#### Required work
I would like each line of the data that holds the word "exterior" copied out.

Data records:
══════════

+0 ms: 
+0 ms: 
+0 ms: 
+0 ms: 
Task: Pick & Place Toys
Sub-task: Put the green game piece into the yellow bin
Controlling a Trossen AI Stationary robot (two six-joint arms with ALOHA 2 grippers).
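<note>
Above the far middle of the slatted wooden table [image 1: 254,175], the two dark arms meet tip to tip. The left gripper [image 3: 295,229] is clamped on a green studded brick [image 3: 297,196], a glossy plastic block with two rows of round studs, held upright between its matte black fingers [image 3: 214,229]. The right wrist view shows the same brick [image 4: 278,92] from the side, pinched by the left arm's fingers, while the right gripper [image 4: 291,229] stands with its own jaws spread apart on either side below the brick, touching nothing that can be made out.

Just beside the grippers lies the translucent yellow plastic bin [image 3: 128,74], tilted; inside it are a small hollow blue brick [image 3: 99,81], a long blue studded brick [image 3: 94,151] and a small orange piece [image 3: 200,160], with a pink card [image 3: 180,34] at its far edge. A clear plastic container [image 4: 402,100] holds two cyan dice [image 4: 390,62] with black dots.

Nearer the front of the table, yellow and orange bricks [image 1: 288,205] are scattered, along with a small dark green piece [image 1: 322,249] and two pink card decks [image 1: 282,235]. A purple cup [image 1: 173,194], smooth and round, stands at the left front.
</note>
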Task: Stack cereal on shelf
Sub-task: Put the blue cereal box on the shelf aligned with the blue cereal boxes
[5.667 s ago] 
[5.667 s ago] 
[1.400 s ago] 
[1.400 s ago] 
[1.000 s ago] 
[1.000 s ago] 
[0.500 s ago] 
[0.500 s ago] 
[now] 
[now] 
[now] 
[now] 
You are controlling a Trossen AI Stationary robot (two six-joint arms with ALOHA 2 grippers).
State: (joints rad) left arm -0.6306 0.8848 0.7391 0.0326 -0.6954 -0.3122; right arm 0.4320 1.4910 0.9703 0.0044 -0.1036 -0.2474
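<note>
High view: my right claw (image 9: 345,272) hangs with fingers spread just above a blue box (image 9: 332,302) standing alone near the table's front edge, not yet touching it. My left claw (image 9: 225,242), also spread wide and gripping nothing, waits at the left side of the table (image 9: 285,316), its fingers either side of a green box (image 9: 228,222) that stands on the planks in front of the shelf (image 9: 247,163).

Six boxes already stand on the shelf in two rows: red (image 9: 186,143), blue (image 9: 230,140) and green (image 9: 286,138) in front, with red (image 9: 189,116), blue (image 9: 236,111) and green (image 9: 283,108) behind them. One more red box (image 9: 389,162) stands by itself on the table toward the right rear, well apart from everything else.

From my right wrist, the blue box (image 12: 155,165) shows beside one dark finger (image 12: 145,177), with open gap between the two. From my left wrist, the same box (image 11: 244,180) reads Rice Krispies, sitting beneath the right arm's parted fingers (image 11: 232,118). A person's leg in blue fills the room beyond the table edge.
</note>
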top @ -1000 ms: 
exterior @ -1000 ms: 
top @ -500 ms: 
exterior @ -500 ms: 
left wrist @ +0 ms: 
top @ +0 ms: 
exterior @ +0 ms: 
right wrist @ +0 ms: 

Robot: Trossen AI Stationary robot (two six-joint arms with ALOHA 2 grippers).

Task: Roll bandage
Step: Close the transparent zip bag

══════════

#### Result
exterior @ -1000 ms: 
exterior @ -500 ms: 
exterior @ +0 ms: 

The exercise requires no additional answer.